## Given material

● ● ● ●

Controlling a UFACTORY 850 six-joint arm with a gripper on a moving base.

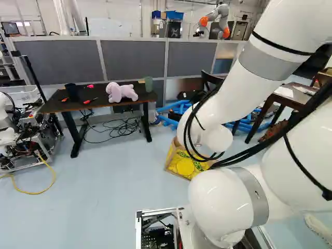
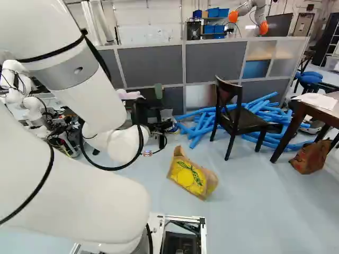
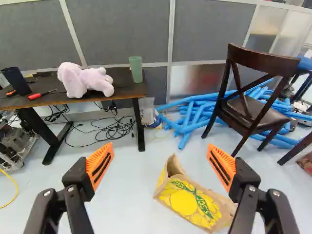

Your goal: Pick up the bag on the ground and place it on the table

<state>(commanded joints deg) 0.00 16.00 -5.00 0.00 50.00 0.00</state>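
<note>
Take the black table [image 3: 124, 87] as the landmark: the paper bag [image 3: 189, 201], brown with a yellow printed face, lies on its side on the floor, on the robot's side of the table and out past its green-cup end, well apart from its legs. The bag's open end is toward the table. The gripper [image 2: 154, 125] is largely lost among dark things in the right base view, so I'd only say that it seems to be the black shape just past the arm's white wrist, in front of the table. In the wrist view the gripper [image 3: 160, 148] is spread wide, orange pads [image 3: 100, 165] well apart and nothing pinched; the bag is ahead of and below it, apart from both fingers. On the table sit a pale plush toy [image 3: 83, 79], the green cup [image 3: 136, 69] near one end, a black cup [image 3: 15, 81] toward the other, and a red-handled tool [image 3: 35, 96]. Beyond the table's green-cup end come blue tubes [image 3: 195, 114] heaped on the floor, then a dark chair [image 3: 246, 105], and farther from the table a brown table [image 2: 318, 109] with a reddish bag [image 2: 308, 157] at its foot.
</note>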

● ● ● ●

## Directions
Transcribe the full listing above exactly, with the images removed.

## Result of the task
Controlling a UFACTORY 850 six-joint arm with a gripper on a moving base.


Your goal: Pick up the bag on the ground and place it on the table

<state>(commanded joints deg) 0.00 16.00 -5.00 0.00 50.00 0.00</state>
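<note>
Take the black table [image 3: 124, 87] as the landmark: the paper bag [image 3: 189, 201], brown with a yellow printed face, lies on its side on the floor, on the robot's side of the table and out past its green-cup end, well apart from its legs. The bag's open end is toward the table. The gripper [image 2: 154, 125] is largely lost among dark things in the right base view, so I'd only say that it seems to be the black shape just past the arm's white wrist, in front of the table. In the wrist view the gripper [image 3: 160, 148] is spread wide, orange pads [image 3: 100, 165] well apart and nothing pinched; the bag is ahead of and below it, apart from both fingers. On the table sit a pale plush toy [image 3: 83, 79], the green cup [image 3: 136, 69] near one end, a black cup [image 3: 15, 81] toward the other, and a red-handled tool [image 3: 35, 96]. Beyond the table's green-cup end come blue tubes [image 3: 195, 114] heaped on the floor, then a dark chair [image 3: 246, 105], and farther from the table a brown table [image 2: 318, 109] with a reddish bag [image 2: 308, 157] at its foot.
</note>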

Above is the complete output.